Vielen Dank für die Blumen Ben, aber ich bin da immer der generell unzufriedene und selbstkritische Typ. Ich merke oftmals erst anhand von anderem Feedback, dass die Aufnahmen vielleicht doch nicht so schlecht ist, wie ich denke.
Ja das mit der Motivation war bei mir auch ziemlich hart. Aber ich habe mich in meinen Hintern getreten und am Vorabend alles aufgebaut und eingestellt dann und abgedeckt. Dann war auch das unsichere Gefühl im Magen, ob mit meinem lichtschwachen System überhaupt was vom Schweif sichtbar wird.... lohnt sich die Mühe.... Naja dann doch den Wecker auf 4 Uhr oder so was gestellt, und dann mühsam aus dem Bett gekrochen. Das nervige war dann noch, ich habe die Höhe von dem Kometen unterschätzt, und musste dann fast eine Stunde warten, bis er gegen 5 Uhr mal langsam sichtbar wurde. Bis dahin habe ich ständig den Horizont abgesucht... Und dann blieb auch nur die halbe Stunde bis es dämmerte. Aber wie es scheint, hat es sich gelohnt. Ich habe noch ein zweites Teleskop mit halb so langer Brennweite laufen lassen, auch hier muss ich die Bilder noch sichten und entwickeln.
@Jens - Das Histogramm ist bei solchen generell "dunklen" Aufnahmen nicht unbedingt die hilfreiche Richtlinie. Bezüglich der erwähnten Regel gehe ich davon aus, dass du hier ohne Nachführung arbeitest. Was bei 200mm natürlich alles andere als einfach ist, da du hier wirklich nur sehr kurz Belichten kannst, die f/6.3 machen das ganze auch nicht einfacher. Du bist hier also schon deutlich eingeschränkt. Wenn die 2 Sekunden also korrekt sind, ist das also nur eine Frage wie hoch du mit der ISO maximal kannst, in Bezug auf deiner Schmerzgrenze was das Rauschen angeht. Der Himmel muss hier nicht zwingend Schwarz sein, und das würde ich auch nicht als Richtlinie nehmen. In erster Linie ist es wichtig, den Kometen mit allen Details einzufangen.

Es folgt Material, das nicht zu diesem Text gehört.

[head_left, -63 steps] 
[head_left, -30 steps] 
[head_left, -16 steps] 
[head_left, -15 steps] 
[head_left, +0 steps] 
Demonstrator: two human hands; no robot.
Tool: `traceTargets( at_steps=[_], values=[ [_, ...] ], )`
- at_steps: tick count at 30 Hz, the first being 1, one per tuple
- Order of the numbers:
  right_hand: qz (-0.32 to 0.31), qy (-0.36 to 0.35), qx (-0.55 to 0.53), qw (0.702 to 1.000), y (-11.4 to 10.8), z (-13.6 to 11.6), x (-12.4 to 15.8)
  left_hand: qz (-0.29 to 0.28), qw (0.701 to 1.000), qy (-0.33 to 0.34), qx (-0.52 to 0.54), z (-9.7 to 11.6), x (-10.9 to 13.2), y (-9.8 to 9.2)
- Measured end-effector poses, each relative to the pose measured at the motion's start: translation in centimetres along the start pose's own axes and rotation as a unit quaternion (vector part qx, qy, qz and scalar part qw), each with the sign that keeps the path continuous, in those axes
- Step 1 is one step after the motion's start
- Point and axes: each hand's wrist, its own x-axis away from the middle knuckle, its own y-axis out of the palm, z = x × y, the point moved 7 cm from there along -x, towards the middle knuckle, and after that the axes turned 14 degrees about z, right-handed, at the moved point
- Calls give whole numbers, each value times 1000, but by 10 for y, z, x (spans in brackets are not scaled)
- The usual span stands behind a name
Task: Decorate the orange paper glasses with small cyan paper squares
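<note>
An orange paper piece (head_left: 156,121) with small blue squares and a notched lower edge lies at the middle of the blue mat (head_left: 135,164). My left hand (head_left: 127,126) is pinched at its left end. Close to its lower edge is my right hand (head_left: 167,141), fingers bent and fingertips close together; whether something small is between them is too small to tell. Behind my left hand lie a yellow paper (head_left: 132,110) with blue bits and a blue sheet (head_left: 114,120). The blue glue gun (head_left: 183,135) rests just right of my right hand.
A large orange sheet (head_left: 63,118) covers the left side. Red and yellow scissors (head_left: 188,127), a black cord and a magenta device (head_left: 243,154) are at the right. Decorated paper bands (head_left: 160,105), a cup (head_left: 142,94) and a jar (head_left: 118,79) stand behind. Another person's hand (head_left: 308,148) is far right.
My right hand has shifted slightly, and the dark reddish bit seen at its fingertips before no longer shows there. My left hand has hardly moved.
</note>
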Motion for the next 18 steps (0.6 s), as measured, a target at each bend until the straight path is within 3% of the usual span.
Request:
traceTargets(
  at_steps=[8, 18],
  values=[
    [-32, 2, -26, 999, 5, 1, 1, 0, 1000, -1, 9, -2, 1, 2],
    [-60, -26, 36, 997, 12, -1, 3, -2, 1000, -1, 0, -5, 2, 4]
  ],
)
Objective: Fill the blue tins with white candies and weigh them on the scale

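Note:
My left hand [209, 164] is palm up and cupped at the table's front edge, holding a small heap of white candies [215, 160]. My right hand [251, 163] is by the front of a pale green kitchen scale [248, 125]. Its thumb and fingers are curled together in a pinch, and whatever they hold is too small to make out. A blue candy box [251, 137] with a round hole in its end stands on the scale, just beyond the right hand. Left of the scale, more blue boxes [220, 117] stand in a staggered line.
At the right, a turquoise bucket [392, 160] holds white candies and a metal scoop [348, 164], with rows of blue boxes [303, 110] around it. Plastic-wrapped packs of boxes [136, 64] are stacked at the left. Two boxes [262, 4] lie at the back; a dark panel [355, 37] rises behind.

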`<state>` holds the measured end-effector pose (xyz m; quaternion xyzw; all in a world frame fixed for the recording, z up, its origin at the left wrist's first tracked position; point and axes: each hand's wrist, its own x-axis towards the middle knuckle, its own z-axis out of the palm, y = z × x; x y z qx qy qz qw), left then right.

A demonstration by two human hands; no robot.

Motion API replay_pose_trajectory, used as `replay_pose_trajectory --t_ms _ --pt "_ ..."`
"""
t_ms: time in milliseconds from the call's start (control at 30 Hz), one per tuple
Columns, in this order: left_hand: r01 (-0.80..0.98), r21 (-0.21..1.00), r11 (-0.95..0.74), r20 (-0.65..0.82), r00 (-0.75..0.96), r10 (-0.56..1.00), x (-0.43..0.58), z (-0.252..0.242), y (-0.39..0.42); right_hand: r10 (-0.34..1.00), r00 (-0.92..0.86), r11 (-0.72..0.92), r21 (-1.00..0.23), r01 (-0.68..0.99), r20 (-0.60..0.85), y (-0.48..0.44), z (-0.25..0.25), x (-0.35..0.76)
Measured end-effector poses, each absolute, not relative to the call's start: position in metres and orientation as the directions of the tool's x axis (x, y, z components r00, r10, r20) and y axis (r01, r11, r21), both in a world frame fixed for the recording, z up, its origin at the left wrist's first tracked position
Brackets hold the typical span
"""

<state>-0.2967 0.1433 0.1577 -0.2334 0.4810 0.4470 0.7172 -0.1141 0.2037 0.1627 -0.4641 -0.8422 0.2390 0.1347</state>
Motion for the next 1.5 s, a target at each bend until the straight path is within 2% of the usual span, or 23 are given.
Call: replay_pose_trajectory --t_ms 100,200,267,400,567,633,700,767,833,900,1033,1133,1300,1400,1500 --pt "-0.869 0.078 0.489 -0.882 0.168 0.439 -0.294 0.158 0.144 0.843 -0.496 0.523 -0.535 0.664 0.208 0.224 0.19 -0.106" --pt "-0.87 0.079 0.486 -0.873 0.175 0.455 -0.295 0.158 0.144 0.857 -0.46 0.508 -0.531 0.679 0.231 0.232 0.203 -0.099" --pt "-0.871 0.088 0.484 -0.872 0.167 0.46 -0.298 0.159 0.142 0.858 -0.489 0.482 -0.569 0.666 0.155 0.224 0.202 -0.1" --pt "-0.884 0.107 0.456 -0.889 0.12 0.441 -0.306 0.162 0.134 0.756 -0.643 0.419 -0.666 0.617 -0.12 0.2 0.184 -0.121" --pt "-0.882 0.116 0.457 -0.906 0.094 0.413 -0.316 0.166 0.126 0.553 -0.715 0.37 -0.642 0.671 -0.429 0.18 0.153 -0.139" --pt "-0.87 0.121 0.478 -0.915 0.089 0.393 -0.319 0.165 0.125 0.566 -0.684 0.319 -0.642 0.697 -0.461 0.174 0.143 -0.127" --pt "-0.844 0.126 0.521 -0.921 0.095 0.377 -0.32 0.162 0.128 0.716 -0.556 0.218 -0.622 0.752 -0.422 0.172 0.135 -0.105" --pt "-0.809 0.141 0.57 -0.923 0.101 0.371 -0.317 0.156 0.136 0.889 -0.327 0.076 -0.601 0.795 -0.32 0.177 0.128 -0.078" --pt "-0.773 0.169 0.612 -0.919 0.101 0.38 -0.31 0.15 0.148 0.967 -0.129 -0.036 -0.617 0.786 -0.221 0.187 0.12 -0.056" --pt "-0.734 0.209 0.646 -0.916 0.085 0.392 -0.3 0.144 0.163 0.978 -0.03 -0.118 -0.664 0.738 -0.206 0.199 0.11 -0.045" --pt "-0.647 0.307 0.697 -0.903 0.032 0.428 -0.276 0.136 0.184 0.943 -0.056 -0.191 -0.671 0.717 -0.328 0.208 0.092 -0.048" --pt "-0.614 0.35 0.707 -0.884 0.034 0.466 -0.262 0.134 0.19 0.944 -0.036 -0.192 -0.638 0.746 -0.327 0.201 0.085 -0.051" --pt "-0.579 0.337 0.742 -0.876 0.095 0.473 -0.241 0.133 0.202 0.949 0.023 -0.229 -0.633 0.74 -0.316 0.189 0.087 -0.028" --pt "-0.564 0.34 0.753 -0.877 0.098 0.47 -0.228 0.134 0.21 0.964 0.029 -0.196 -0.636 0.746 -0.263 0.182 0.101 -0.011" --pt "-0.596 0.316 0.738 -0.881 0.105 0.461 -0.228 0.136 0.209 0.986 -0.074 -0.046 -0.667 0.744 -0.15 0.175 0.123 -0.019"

Hier eine Einzelaufnahme mit kürzerer Brennweite von mir, bei der der Hintergrund auch recht hell durch die Dämmerung und Lichtverschmutzung ist. Das muss halt nachher in der Bildbearbeitung bearbeitet werden. Wenn du so belichtest, dass der Hintergrund schwarz ist, gehen wohl auch Details vom Schweif unter.